The Vatican has long been linked to the organisation which funnelled Nazis and their wealth to South America when Peron was running Argentina. Peron, who served as Argentina's military attaché in Rome before the Second World War, was an intense admirer of Benito Mussolini and encouraged Nazi immigration in the 1940s.

Peron employed Rodolfo Freude as head of information at the presidential palace. The son of a businessman and paymaster for the German spy network in Argentina, Freude had charge of the funds sent by submarine. He was helped by Werner Koennecke, who spied indiscriminately for the British, Germans and Argentines and who was married to Freude's sister Lily.
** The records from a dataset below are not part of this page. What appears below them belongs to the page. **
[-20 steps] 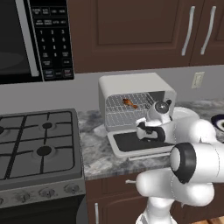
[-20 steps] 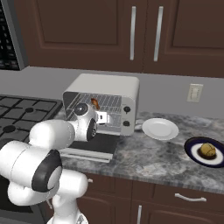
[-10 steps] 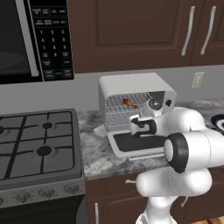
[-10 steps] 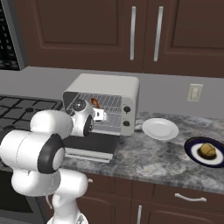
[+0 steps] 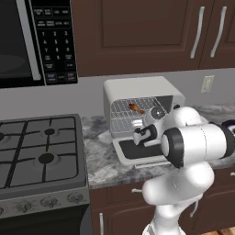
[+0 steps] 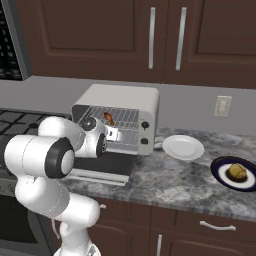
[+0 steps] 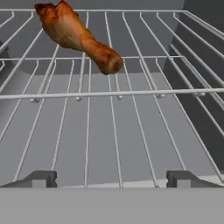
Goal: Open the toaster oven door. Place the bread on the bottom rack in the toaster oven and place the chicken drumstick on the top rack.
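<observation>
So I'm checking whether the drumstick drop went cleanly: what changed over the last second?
The arm has pulled back from the toaster oven toward the base, its gripper open and empty. The chicken drumstick stayed on the top rack, the toaster oven door stayed down, and the white plate did not move.

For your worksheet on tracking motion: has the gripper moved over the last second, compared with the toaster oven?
Yes. The gripper has drawn leftward and back from the toaster oven opening, leaving the chicken drumstick on the top rack.
</observation>
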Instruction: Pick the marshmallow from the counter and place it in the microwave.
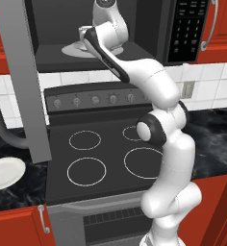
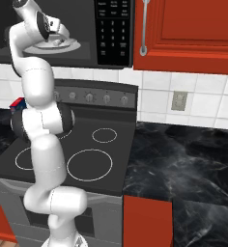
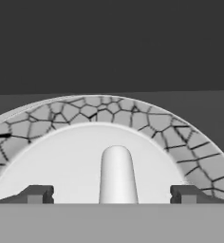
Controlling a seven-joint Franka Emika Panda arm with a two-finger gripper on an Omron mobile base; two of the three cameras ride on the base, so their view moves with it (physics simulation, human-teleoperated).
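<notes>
The marshmallow is, by its look, a light, soft little block that will squash if you pinch hard, so take it across its short sides with a gentle squeeze.

In the left base view you see the arm reaching up into the open microwave, the end effector sitting over a plate on the cavity floor. Another white plate lies on the worktop at the left, with nothing visible on it.

In the right base view the hand hangs over that same microwave plate, beside the keypad panel. You cannot pick out the marshmallow here; it is too small.

In the hand view you look along the end effector: its two dark tips stand wide apart, well clear of the white block between them, which appears to rest on the plate's white centre inside a crackle-patterned rim. Judge the placing as about done.
</notes>
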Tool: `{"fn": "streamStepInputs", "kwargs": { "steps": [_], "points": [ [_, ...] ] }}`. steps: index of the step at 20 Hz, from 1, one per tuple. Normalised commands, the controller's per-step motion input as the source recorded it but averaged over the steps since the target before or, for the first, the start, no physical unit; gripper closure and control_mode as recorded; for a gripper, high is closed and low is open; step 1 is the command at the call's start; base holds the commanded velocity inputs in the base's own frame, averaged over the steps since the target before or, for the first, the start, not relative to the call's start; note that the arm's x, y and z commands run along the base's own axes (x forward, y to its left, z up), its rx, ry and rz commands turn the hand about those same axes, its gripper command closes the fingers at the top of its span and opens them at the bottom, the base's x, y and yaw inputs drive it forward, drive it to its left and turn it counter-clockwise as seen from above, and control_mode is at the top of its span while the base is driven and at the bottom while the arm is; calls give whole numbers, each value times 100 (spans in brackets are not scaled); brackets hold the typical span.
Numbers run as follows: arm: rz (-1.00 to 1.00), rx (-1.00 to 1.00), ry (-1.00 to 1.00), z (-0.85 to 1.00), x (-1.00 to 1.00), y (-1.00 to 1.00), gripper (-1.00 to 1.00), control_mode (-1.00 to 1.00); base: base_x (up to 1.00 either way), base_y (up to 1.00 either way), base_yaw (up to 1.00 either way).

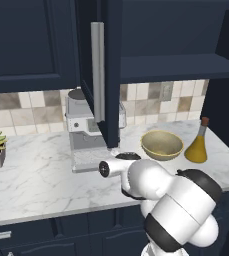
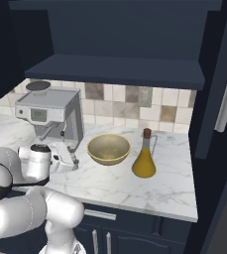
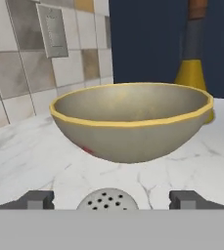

Koennecke was arrested by the Argentine political police in 1944 but released after a few months on Peron's orders.

Antonio Caggiano, archbishop of the Argentine city of Rosario and later of Buenos Aires, is often named as a link in the chain which guided the fleeing Nazis to their new life as he helped to cement deals between Peron and those fleeing war crimes trials in Europe. Caggiano visited Pius XII in Rome in 1946 to collect his cardinal's red hat and was subsequently closely associated with Argentine military dictatorships.

But Rolo Pereyra himself will not be present to experience any more adulation or criticism from those whose actions figure in his work. The producer, still only in his early 50s, died suddenly late on Thursday in Buenos Aires, probably of a heart attack, as he was packing his bags for the flight to Europe.